Comment le secteur humanitaire se prépare-t-il aux événements El Niño ?

La communauté humanitaire est mieux préparée que jamais pour faire face aux risques posés par El Niño. À la suite d'une série d'événements El Niño et La Niña dans les années 2000 et au début des années 2010, le Comité permanent interorganisations des Nations unies a élaboré des procédures opérationnelles normalisées décrivant le calendrier et les actions en réponse aux risques émergents d'un événement. Ces procédures servent de base à l'élaboration de mesures plus personnalisées dans des organisations et des pays spécifiques.
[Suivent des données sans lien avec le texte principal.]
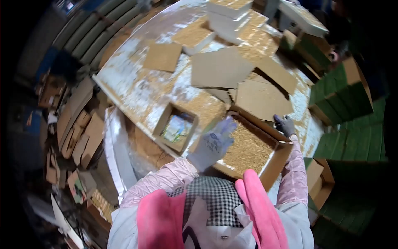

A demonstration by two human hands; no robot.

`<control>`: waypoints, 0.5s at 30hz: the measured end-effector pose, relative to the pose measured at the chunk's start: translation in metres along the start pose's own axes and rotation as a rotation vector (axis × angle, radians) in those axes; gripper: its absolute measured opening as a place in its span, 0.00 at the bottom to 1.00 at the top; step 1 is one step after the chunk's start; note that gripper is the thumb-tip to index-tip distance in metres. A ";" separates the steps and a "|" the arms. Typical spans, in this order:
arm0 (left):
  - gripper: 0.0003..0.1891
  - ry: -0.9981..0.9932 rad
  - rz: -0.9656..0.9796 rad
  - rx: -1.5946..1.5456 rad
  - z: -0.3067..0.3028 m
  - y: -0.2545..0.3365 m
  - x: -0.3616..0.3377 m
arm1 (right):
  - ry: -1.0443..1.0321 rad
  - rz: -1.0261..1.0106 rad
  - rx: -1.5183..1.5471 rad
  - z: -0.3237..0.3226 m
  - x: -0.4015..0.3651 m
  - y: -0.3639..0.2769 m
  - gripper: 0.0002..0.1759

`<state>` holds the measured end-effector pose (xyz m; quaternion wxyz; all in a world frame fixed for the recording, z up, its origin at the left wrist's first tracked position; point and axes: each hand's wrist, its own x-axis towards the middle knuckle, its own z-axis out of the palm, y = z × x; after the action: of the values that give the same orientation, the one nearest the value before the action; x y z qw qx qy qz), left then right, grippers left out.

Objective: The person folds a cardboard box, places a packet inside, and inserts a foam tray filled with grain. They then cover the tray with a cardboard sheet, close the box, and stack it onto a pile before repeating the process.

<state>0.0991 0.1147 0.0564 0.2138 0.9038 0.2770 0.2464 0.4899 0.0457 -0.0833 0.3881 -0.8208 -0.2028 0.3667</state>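
An open cardboard box (247, 150) in front of me holds a bed of tan, shaving-like loose material. My left hand (212, 144), in a pale glove with printing on the back, lies across the box's left side, fingers stretched toward its far corner. At the far right corner is my right hand (284, 125) in a grey glove, fingers apart beside the raised flap. Left of the box stands a small carton (188, 133) with printed packets (177, 128) inside. Flat cardboard pieces (261, 98) lie just beyond the box.
Tan crumbs litter the white table (124, 70). White foam boxes (228, 18) are stacked at the back, with a tan-filled tray (194, 35) beside them. Green cartons (344, 93) pile up on the right. Folded cardboard (78, 120) crowds the floor at left.
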 end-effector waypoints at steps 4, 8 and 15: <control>0.11 -0.092 -0.499 0.009 -0.056 -0.074 -0.022 | -0.021 -0.079 0.094 -0.011 0.005 -0.004 0.23; 0.26 -0.863 -0.644 0.498 -0.006 -0.196 -0.044 | 0.010 -0.028 0.226 -0.057 -0.067 -0.051 0.31; 0.31 -0.928 -0.612 0.528 0.013 -0.214 -0.047 | 0.256 -0.243 0.156 -0.085 -0.221 -0.086 0.26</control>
<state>-0.0122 0.2446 -0.0811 0.1420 0.8188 0.4535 -0.3221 0.4072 -0.0792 0.1189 0.5147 -0.7976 -0.2202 0.2243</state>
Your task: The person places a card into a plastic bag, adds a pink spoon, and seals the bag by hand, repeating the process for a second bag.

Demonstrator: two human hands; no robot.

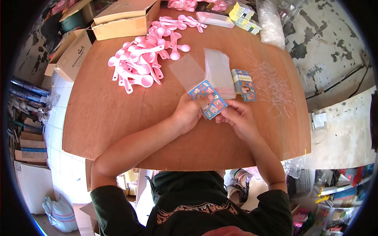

Au sein du Mouvement de la Croix-Rouge et du Croissant-Rouge, des protocoles d'action précoces (PAE) ont été élaborés pour faire face aux risques accrus posés par les événements El Niño. En Équateur et au Pérou, par exemple, des déclencheurs ont été mis au point pour faire face à la probabilité accrue d'inondations pendant la saison des pluies, de janvier à avril. En Amérique centrale, les PAE couvrent la probabilité accrue de sécheresse de juin à août.

Bon nombre des prévisions utilisées dans ces PAE adoptent une approche en plusieurs étapes : les prévisions saisonnières déclenchent des activités de préparation, les activités sous-saisonnières déclenchent le prépositionnement et les prévisions à court terme (par exemple, les inondations) déclenchent les distributions aux communautés. Ces approches doivent être adaptées aux risques et au contexte.
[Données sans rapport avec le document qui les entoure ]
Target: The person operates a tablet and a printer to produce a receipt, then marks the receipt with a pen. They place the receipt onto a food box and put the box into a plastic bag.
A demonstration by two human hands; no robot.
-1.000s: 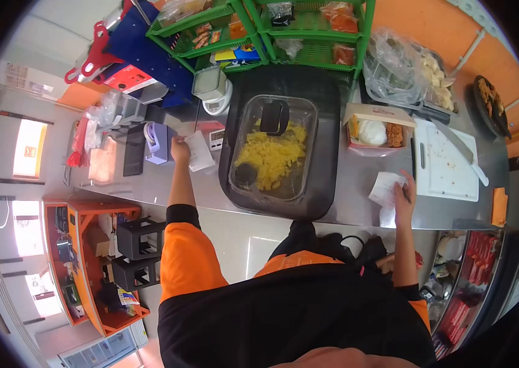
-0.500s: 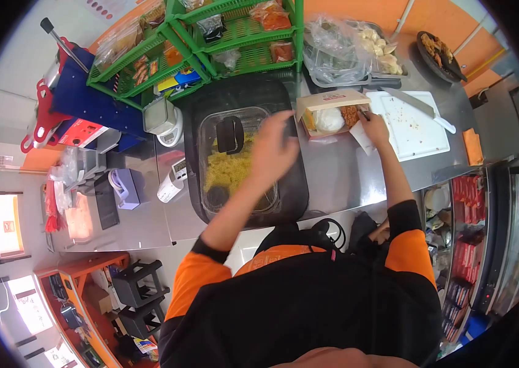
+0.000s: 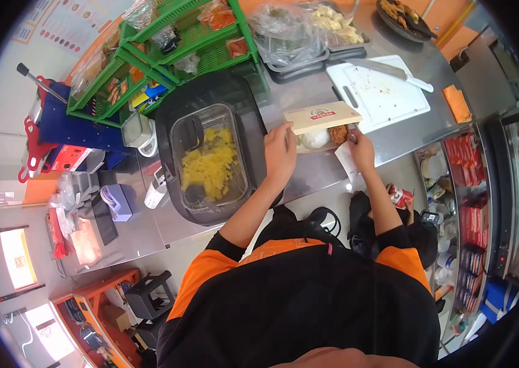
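Observation:
A cardboard food box with a printed lid is near the counter's front edge, its lid tilted over the contents. Inside show a white wrapped mound and a piece of fried chicken. My left hand grips the box at its left side, fingers at the lid's edge. At the right end, my right hand has its fingers closed on the box beside the chicken; a small dark piece shows at the fingertips. A white paper flap hangs below the right hand.
Left of the box, a clear tub with yellow food sits in a black basin. Behind lie a white cutting board and a knife. Green racks stand at back left. Another person's hand appears below right.
My left hand has come from over the tub to the box's left side. The box has moved toward me, away from the cutting board, and its lid is lower over the food.

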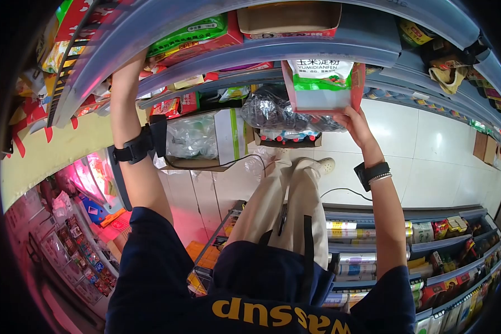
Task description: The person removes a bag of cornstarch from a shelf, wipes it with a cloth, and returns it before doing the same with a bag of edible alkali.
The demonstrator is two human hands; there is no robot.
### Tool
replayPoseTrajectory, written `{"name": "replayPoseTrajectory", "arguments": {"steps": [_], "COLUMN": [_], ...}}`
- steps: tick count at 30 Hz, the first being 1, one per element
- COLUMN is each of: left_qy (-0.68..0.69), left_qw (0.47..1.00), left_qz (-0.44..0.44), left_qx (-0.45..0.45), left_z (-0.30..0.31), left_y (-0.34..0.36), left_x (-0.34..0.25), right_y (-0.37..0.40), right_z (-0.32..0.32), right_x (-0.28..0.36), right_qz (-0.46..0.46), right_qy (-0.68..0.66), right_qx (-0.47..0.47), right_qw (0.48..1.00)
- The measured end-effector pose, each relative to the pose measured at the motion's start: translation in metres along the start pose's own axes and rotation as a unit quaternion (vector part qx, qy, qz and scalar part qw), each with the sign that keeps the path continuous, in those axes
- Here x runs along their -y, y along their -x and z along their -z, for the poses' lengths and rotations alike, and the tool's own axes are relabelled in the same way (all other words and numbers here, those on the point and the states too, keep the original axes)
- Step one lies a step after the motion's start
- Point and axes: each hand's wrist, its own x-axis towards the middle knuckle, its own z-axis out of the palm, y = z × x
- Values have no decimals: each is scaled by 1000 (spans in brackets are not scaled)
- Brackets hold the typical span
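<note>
My right hand (353, 119) grips the lower front edge of an open red box (360, 83), its fingers closed at the box's corner. Inside the box stands a white and green packet (324, 82) with printed lettering. My left arm reaches up to the shelf on the left, where the fingers of my left hand are hidden behind the shelf edge. Close to that arm, a green packet (192, 30) lies in a red carton on the upper shelf. An empty-looking open carton (289, 19) is beside it.
Below the shelves are a box of clear plastic bags (192, 136), black plastic bags (267, 108) and a carton of red-capped bottles (289, 139). A cable (222, 165) runs near my legs. Stocked shelves (373, 234) stand at the lower right.
</note>
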Motion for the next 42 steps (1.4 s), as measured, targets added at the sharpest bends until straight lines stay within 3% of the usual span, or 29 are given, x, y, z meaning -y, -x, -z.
{"name": "replayPoseTrajectory", "arguments": {"steps": [11,14,16,17,20,22,25,28,32,38,40,42], "left_qy": [118,164,284,329,355,371,377,343,242,232,166,170], "left_qw": [993,986,959,942,924,909,887,852,839,890,934,939], "left_qz": [-5,16,15,28,66,188,212,260,308,209,126,119], "left_qx": [29,-15,2,62,128,-12,162,300,377,332,291,274], "left_z": [0,0,1,6,11,-10,1,-15,-59,-131,-149,-163], "left_y": [34,50,56,60,92,128,181,212,223,195,187,184], "left_x": [-11,-8,-7,-2,6,-7,33,26,26,52,56,57], "right_y": [-3,-1,0,-2,-3,1,-2,0,-4,-6,-5,-4], "right_z": [3,2,0,1,1,-3,1,-1,2,3,1,-3], "right_x": [-3,0,1,0,-3,0,-4,-1,-6,-9,-9,-8], "right_qz": [-2,-8,-2,-2,2,10,5,5,23,16,18,24], "right_qy": [-28,-16,-17,-17,-26,2,-7,-19,-32,-30,-42,-45], "right_qx": [-1,4,7,7,8,-12,-4,-2,18,2,16,-4], "right_qw": [1000,1000,1000,1000,1000,1000,1000,1000,999,999,999,999]}}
Quelles mesures devons-nous prendre maintenant ?

Il est encore trop tôt pour savoir quelle sera l'ampleur de cet épisode El Niño et quelle sera son influence sur les phénomènes météorologiques extrêmes dans le monde. Cependant, il existe de nombreuses actions peu coûteuses qui peuvent soutenir les futures activités de préparation.

S'il n'existe pas de PAE :

  • Si cela n'a pas déjà été entrepris, identifier les prévisions appropriées et habiles, et décider des niveaux de seuil qui pourraient déclencher le niveau suivant d'actions ou de financement anticipatoire.
  • Il est préférable de prédéfinir ces seuils, car dans le passé, les gens ont retardé des décisions qui devaient être prises dans l'incertitude, en espérant qu'il y aurait plus de certitude si on les laissait un peu plus longtemps. Or, ce temps est nécessaire pour prendre les mesures appropriées.

S'il existe un PAE :

  • Comprendre ce qui a changé ou est différent depuis le dernier événement. Les réservoirs sont-ils pleins ? La vulnérabilité a-t-elle changé ? Y a-t-il eu déforestation ? Y a-t-il une épidémie en cours ?
  • Familiariser et actualiser les PAE existants sur la base de ces nouvelles informations.

Comment le Centre climatique de la Croix-Rouge et du Croissant-Rouge peut-il apporter son soutien ?

  • Nous organiserons des séances d'information sur El Niño pour votre région par l'intermédiaire de l'Anticipation Hub.
  • Nous pouvons vous mettre en contact avec des experts régionaux et mettre en avant toute information disponible sur les compétences en matière de prévisions dans votre région.

Ce billet a été rédigé par Liz Stephens, Andrew Krucziewicz et Chris Jack, et intègre les commentaires de l'équipe scientifique du Centre climatique de la Croix-Rouge et du Croissant-Rouge.